A monthly antique appraisal at the University of Tampa helps people separate trash from treasure.
By JANET ZINK
Published January 18, 2004
TAMPA - With their treasures protected by towels, bundled in bubble wrap and covered with paper, they came wondering.
What's it worth? When was it made? Is the family legend true?
They were all participants Saturday in the most recent Antique Evaluation, hosted each month in the University of Tampa's Plant Hall, adjacent to the Henry B. Plant Museum.
Some went away disappointed.
Jeff Crawford came from Tarpon Springs with two small creamers that, according to family members, had been used in the White House.
Not true, appraiser Ashby Moody assured them. More likely, they came from a hotel.
On the other hand, appraiser Jay Hunter Loiselle cooed over a Windsor chair owned by Tori Johnston of Brandon.
"The form is terrific," he said.
Johnston's grandparents were antique collectors who bought the chair in the 1920s. It had been passed on to Johnston, and she wanted to know how much it might be worth.
"I'd hate to keep it for 20 years and then find out it's kindling," she said.
Her Internet searches revealed that similar chairs were selling for more than $30,000. Perhaps she was sitting on something just as valuable.
Loiselle examined the chair's legs, ran a finger over its back, turned it over and looked closely at the bottom of the seat.
"It's a very fine chair," he said.
The splayed legs, uneven number of spindles and well-defined turnings all indicated it was an original Windsor dating from the mid 1700s. A repair that looked like it was made in the 1840s knocked a bit off the chair's worth.

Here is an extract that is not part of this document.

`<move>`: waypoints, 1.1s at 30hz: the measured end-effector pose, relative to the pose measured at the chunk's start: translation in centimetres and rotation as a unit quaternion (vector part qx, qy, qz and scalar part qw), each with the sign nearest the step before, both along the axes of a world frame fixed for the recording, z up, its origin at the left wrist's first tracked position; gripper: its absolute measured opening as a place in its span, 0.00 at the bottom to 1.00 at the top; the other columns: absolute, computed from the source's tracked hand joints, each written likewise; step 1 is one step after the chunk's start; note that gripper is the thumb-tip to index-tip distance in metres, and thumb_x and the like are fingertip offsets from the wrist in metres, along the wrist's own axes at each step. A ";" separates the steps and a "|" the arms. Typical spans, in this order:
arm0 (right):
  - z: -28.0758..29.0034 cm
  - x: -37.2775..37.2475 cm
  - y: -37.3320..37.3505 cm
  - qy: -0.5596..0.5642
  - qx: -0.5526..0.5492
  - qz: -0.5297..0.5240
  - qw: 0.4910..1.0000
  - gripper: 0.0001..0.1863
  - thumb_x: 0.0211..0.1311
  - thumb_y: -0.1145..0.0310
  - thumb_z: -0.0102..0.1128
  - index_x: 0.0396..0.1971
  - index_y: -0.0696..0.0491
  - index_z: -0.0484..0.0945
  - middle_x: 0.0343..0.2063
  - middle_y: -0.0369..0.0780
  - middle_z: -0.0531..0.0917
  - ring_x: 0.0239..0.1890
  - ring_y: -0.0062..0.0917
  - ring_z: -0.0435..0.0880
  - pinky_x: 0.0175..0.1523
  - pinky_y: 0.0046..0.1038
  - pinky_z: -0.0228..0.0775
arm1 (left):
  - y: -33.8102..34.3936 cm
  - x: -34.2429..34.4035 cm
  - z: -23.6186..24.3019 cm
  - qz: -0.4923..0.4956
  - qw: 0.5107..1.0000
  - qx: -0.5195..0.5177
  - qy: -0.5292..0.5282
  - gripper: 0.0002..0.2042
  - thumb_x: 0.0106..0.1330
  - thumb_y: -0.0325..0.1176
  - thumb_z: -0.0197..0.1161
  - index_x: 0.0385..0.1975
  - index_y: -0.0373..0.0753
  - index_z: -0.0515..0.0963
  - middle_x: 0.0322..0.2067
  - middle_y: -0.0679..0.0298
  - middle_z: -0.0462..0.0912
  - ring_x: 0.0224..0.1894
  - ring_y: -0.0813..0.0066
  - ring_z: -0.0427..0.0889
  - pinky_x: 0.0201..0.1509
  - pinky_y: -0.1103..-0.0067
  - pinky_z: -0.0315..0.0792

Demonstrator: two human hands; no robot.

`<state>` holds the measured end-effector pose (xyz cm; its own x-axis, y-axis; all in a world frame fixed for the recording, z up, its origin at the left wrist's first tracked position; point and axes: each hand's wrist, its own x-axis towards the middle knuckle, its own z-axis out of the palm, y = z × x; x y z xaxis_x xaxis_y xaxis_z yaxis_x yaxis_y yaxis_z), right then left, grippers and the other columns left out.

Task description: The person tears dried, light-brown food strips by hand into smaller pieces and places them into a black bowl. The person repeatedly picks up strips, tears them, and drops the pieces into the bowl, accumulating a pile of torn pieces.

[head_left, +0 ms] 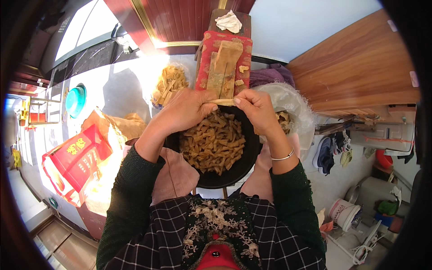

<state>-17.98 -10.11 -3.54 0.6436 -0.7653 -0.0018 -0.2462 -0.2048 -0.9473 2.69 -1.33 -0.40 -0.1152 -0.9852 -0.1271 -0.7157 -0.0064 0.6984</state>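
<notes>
Both hands pinch one pale strip, end to end, above a dark round pan.

The left hand [186, 107] has its grip closed on the left end of the pale strip [224, 102], thumb tip against bent fingers; the right hand [255, 107] pinches the other end between thumb and forefinger — neither grip leaves a visible gap around it. The strip runs level between them, over the far side of the dark pan [220, 182], which holds a heap of brown cut pieces [213, 146]. Just beyond the strip, a wooden board [215, 83] and a wooden block [229, 53] lie on the red-covered tabletop [210, 42] — whether the strip touches the board, I cannot tell.
</notes>
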 end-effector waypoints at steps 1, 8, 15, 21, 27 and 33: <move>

But the paint was the main problem. The characteristic green paint, where 95 percent of a Windsor chair's value lies, was not original.
His final evaluation: about $1,500. Had the paint been original, he said, it might have been worth $15,000.
Elsewhere, Rosalyn Gibbs of Tampa unrolled two large round pieces of Hawaiian cloth. All Gibbs knew is that they were bought by family members who lived in Hawaii in the early 1900s. She wanted to know more.
Fine art expert Frances Redell-White said she thinks the pieces are made of bark and painted with vegetable pigments. But a primitive art expert at a major auction house would have to provide details.
Shirley Mahler wanted an evaluation of a book about women's fashion printed in 1813 with hand-colored illustrations.
Part of the book's worth was its 200-year-old social commentary, Loiselle noted. It advised women to dress with "Taste and Judgment, Elegance and Grace, Modesty, Simplicity and Economy." A far cry from the counsel found in Cosmopolitan magazine, Loiselle said.
Andy Bermejo brought photographs of his 1960s moped. Joan Schabacker was curious about a 100-year-old battle ax that she saved from her neighbor's trash.
The museum has been hosting the evaluations for nearly 20 years, said Cynthia Gandee, executive director of the Henry B. Plant Museum.
Participants pay $5 for each piece evaluated; appraisers judge large items based on photographs. The event Saturday drew almost 90 people, and some paid for multiple evaluations, Gandee said.
The money generated barely pays for the cost of running the event.
It does, however, raise awareness of the museum, Gandee said.
All participants get free passes to the museum, which houses European furniture and art that were in the building when it was the Tampa Bay Hotel in the late 1800s - a perfect fit for people interested in antiques.
"Everyone here is a potential supporter of the museum," Gandee said.
Most of the people at Saturday's event brought family heirlooms.
Evelyn Conti of Tampa discovered that a dozen or so English sterling silver pieces that have been in her family for several generations are worth about $700. More important, she learned that a serving spoon dated from 1810, which offered insight into her family tree.
Margerita Schoenau of Brandon brought a violin that had belonged to her grandmother, who immigrated to the United States from Germany. She wondered whether it would retain its value if she mounted it on a wall.
Loiselle figured it might be 80 to 100 years old and valued the instrument at about $150.
"The fact that it descended in your family makes it valuable," he told Schoenau. "So put it out and enjoy it."